Pour Jean-Baptiste Durand, Le César « n’a de César que le nom. » Il poursuit en me disant qu’il « y a une évocation des compressions mais pas dans leur forme habituelle, qui permet de sentir les objets compressés à l’origine. Le César remis est avant tout une sculpture, très détaillée et reprise à la ciselure. »
Si on a désormais bien en tête la forme actuelle du César, il faut noter qu’elle était, lors de la première édition, plus proche de la silhouette de son jumeau Outre-atlantique. César avait d'abord pensé une silhouette enserrée dans une bobine de film. Cette forme est abandonnée au profit de l’actuelle dès 1977. Et, depuis cette époque, chaque César est conçu et fabriqué en reprenant le modèle d’origine de l’artiste. Lorsque je questionne Jean-Baptiste sur le motif qui l’aurait inspiré pour concevoir un trophée, il me répond sans hésiter qu’il pense au clap.
Objet marquant au sein d’une carrière, le César séjourne en Normandie avant de rejoindre Paris pour la cérémonie.
Là-bas, à Bréauté, la fonderie d’art familiale Bocquel met à profit son savoir-faire pour produire, chaque année, ces mythiques trophées de bronze, nécessitant chacun pas moins de 15 heures de travail. En tout, ce sont deux mois consacrés à la réalisation de tous les César livrés à Paris pour la cérémonie. Plusieurs corps de métier et artisans interviennent parmi la vingtaine de salariés de la fonderie : fondeur, mouleur, ciseleur, patineur, graveur. La touche finale étant la gravure, en amont, de la catégorie, puis, comme l’expliquait Jean-Baptiste, du nom du lauréat après sa remise pendant de la cérémonie. C’est un employé de la fonderie qui est présent à l’Olympia, en coulisses, pour effectuer ces gravures, tradition née en 2013.
Cette fonderie d’art discrète est une affaire de famille, et a été fondée par Régis Bocquel, dont les enfants Claire et Gilles, ont repris l’entreprise. Régis avait lui-même travaillé avec César. Ce dernier y a effectué de nombreux séjours et avait choisi de rapatrier la production des trophées dans cet atelier dès 1994.
Techniquement, il s’agit d’un motif inspiré de la compression, mais qui constitue une sculpture à part entière comme le soulignait Jean-Baptiste. Elle reprend des éléments d’ornementation de mobilier et l’on y retrouve des motifs souvent présents sur les commodes du XVIIIe siècle telles que les frises d’oves, frises de rangs de perles, et feuilles d’acanthes. La statuette suit la technique ancestrale de fonte à la cire perdue avec, d'abord, la conception d’une forme en cire d’abeille servant de matrice, qui est placée dans une moule en élastomère reprenant le motif original, pour être fondue dans un moule réfractaire en plâtre. Le bronze, en lingots, y est ensuite coulée à 1100°. Le César est ensuite sablé et poli avant que l’étape du ciselage ne parachève le tout pour retirer les imperfections de surface.
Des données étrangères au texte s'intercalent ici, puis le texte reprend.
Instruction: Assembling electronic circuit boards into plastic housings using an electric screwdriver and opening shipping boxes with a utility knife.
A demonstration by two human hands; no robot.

Enfin, elle est patinée d’une cire rouge pour lui donner un effet vieilli avant d’être livrée à Paris pour le jour J.
Je vous ai beaucoup parlé de l’histoire de l’objet mais ce qui m’intéresse est de me pencher sur sa symbolique, notamment pour un réalisateur comme Jean-Baptiste qui vient de le recevoir. Pour reprendre ses mots « le César a la charge symbolique d’un aboutissement professionnel, d’une reconnaissance des pairs et des gens de la profession ». Il ne le sacralise pas plus que ça, mais m’explique qu’il y a eu quelque chose de l’ordre de l’apaisement, le portant ainsi pour la suite. Un bel objet et symbole d’une fierté unique. Jean-Baptiste a rangé son César sur une étagère de sa bibliothèque, aux côtés des autres prix reçus. Mais son César voyage avec lui car, sur demande des journalistes, du maire de son village, ou encore de sa famille, il l’emporte pour le présenter.